▶ EXERCISE REQUIREMENTS: Below are records; reproduce exactly the lines from the one that has "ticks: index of" through the one that has "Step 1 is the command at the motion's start", ends included, and nothing more.

[[ AVAILABLE DATA, beginning ]]

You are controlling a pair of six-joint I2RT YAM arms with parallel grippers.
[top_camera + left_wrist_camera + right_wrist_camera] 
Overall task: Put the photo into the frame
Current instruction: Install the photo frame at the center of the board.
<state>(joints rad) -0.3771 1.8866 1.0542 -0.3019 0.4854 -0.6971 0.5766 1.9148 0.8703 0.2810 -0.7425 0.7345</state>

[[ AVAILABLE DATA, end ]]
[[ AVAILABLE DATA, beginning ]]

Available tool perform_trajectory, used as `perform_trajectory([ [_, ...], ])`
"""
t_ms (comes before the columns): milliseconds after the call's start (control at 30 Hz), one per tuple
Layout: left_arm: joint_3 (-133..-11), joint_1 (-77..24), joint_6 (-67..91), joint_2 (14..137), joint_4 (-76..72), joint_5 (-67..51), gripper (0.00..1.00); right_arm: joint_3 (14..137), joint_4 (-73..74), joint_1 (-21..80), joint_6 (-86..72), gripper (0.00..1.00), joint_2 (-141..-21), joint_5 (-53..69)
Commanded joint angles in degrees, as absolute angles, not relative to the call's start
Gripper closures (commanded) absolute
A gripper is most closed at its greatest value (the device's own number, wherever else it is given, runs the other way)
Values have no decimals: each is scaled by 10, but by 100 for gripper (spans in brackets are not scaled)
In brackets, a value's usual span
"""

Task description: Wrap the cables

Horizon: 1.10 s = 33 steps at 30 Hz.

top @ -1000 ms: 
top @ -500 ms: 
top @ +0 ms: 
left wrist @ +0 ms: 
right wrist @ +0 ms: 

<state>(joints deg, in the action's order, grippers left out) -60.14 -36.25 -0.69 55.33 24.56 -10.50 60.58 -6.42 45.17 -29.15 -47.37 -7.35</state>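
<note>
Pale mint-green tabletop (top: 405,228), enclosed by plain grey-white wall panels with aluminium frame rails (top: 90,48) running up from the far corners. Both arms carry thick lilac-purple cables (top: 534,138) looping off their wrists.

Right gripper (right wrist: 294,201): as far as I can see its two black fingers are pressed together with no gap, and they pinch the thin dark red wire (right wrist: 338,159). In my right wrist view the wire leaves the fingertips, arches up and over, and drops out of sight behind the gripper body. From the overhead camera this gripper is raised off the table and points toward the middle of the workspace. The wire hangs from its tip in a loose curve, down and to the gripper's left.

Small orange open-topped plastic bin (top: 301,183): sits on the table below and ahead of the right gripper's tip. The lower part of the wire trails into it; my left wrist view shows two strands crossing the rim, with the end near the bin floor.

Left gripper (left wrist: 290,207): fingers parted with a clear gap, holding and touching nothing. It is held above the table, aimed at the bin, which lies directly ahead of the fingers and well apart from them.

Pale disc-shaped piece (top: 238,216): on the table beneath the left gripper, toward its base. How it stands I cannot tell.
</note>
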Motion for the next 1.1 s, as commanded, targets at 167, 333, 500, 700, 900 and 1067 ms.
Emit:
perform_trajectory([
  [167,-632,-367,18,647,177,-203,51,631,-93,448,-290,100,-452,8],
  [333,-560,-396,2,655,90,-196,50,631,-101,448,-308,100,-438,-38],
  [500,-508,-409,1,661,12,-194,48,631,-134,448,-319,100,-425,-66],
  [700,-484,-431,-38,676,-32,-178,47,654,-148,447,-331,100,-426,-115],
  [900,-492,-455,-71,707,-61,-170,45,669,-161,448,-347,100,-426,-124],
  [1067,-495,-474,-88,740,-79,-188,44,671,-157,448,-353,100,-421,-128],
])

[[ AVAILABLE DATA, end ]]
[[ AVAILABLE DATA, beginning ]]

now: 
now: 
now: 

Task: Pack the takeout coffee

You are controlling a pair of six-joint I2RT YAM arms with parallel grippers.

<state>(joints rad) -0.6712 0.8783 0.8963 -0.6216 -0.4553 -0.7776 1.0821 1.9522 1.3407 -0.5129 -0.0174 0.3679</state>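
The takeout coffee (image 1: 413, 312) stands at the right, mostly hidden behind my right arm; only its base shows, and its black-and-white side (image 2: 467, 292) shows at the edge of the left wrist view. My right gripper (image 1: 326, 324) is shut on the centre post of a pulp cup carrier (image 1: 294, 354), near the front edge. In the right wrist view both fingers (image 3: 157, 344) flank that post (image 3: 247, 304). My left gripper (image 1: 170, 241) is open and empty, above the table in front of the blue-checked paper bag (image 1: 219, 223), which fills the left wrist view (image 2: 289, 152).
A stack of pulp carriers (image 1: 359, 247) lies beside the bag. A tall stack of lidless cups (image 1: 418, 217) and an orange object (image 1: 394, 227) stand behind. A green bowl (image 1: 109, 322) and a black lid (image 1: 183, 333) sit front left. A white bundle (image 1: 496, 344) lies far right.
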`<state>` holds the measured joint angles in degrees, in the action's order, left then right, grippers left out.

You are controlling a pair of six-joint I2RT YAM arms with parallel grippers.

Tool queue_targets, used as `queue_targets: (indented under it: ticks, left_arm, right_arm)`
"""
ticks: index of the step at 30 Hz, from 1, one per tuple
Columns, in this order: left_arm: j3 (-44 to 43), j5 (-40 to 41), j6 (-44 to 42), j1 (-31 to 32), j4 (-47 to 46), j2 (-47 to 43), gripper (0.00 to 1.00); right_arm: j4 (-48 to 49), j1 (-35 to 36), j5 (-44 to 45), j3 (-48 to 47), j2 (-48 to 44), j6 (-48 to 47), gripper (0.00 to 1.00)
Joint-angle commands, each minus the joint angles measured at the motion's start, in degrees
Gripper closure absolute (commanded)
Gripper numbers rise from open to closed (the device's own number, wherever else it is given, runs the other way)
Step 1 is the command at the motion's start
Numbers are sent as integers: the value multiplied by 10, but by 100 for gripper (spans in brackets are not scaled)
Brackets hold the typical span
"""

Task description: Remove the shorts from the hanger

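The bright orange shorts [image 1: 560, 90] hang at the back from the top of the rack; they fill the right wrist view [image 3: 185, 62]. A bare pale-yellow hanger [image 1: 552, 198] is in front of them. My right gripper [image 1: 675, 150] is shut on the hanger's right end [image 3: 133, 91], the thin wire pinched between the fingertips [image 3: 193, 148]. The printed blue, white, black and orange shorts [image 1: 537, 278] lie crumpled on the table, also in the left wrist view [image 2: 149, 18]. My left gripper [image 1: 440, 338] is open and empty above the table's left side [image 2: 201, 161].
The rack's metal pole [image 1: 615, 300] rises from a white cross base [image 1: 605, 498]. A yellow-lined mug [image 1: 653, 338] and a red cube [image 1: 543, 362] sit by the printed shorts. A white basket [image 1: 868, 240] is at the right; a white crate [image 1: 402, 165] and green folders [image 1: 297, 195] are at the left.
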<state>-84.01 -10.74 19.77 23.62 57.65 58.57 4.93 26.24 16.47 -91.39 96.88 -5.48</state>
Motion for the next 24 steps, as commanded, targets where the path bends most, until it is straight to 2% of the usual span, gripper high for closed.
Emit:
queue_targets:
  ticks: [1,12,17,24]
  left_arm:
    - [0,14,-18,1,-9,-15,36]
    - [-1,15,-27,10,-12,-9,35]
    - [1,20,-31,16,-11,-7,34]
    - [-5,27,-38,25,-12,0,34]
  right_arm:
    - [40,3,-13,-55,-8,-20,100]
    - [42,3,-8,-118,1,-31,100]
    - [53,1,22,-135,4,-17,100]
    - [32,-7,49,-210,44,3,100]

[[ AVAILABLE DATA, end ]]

▶ ANSWER:
ticks: index of the step at 30 Hz, from 1, one per tuple
Columns, in this order: left_arm: j3 (-44 to 43), j5 (-40 to 41), j6 (-44 to 42), j1 (-31 to 32), j4 (-47 to 46), j2 (-47 to 43), gripper (0.00 to 1.00); right_arm: j4 (-48 to 49), j1 (-35 to 36), j5 (-44 to 45), j3 (-48 to 47), j2 (-48 to 44), j6 (-48 to 47), gripper (0.00 to 1.00)
Joint-angle commands, each minus the joint angles measured at the motion's start, in degrees
Gripper closure absolute (commanded)
Gripper numbers rise from open to closed (the device's own number, wherever else it is given, runs the other way)
Step 1 is the command at the motion's start

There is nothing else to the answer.